Pemicu di Langit: Saat Hujan Tak Lagi Jadi Berkah

Tak bisa dimungkiri, cuaca ekstrem adalah pemicu awal dari rentetan bencana ini. Badan Meteorologi, Klimatologi, dan Geofisika (BMKG) mencatat curah hujan yang turun masuk dalam kategori ekstrem, dengan beberapa wilayah mencatat intensitas lebih dari 150 hingga 300 milimeter per hari.

Di Lubuk Minturun, Kota Padang, curah hujan bahkan memecahkan rekor tertinggi dalam 30 tahun terakhir, mencapai 261 mm dalam sehari.

Dalam keterangannya yang dikutip, Senin (1/12/2025), pakar meteorologi dari Institut Teknologi Bandung (ITB), Dr. Muhammad Rais Abdillah, menjelaskan bahwa wilayah Sumatera memang tengah berada di puncak musim hujan.

Kondisi itu diperparah oleh munculnya pusaran atau sirkulasi siklonik yang kemudian berkembang menjadi Siklon Tropis Senyar di sekitar Selat Malaka, yang mendorong pembentukan awan hujan masif.

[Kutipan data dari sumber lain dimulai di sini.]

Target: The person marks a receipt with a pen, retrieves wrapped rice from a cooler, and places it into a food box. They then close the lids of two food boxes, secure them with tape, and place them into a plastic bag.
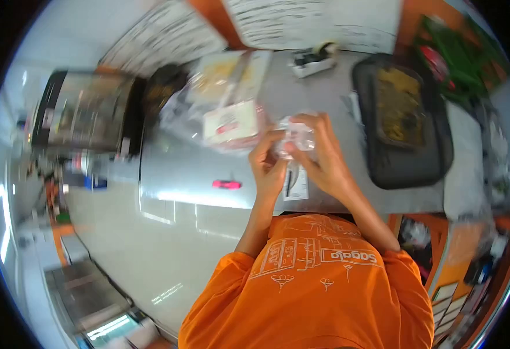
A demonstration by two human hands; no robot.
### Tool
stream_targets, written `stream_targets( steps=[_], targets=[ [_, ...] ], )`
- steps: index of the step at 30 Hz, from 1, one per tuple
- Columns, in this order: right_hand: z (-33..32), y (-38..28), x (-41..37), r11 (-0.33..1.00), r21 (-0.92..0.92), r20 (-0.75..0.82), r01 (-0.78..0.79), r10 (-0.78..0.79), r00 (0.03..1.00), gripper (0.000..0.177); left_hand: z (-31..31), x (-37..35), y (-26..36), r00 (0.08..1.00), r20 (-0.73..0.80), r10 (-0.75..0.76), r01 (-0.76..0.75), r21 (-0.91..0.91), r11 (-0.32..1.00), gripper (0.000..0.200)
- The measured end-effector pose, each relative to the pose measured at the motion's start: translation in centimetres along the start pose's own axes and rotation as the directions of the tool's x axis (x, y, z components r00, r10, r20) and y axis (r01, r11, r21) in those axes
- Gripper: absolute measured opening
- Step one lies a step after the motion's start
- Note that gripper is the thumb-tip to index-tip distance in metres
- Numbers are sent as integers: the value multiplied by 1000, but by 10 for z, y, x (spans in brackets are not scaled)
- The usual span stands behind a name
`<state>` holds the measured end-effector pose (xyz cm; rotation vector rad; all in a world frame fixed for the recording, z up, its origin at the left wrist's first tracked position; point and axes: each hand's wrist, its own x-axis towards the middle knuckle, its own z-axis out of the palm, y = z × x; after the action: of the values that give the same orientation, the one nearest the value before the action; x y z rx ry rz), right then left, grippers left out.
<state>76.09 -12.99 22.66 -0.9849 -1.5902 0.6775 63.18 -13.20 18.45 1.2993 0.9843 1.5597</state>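
Over the metal table [202, 180], I hold a crinkled clear plastic packet [295, 138] in front of me. My left hand [268, 163] is closed on its left side, and my right hand [326, 157] grips it from the right with bent fingers. What lies inside the packet is too blurred to make out. Just below the hands is a white paper slip [300, 187] with a dark, pen-like stick [289, 181] on it. A bright pink, marker-like object [226, 184] rests on the table to the left.
Plastic bags with a pale labelled pack [232, 123] lie left of the hands. A tape dispenser [313, 61] stands at the back. On the right, a black tray [383, 173] bears a clear container [400, 107], near a green basket [455, 55]. A glass-fronted case [86, 110] stands far left.
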Motion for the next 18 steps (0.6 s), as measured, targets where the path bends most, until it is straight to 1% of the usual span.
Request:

"Namun, cuaca ekstrem hanyalah pemicu awal. Dampak merusak banjir bandang tersebut sesungguhnya diperparah oleh rapuhnya benteng alam di kawasan hulu," ujar Hatma Suryatmojo, Peneliti Hidrologi Hutan dari UGM dalam keterangannya sebagaimana dibagikan UGM pada Senin hari ini.

Akar Masalah di Darat: "Dosa Ekologis" yang Menumpuk

Warga berjalan melintasi sungai dengan jembatan darurat di Desa Aek Garoga, Kecamatan Batang Toru, Kabupaten Tapanuli Selatan, Sumatera Utara, Sabtu (29/11/2025). [ANTARA FOTO/Yudi Manar/bar] PerbesarWarga berjalan melintasi sungai dengan jembatan darurat di Desa Aek Garoga, Kecamatan Batang Toru, Kabupaten Tapanuli Selatan, Sumatera Utara, Sabtu (29/11/2025). [ANTARA FOTO/Yudi Manar/bar]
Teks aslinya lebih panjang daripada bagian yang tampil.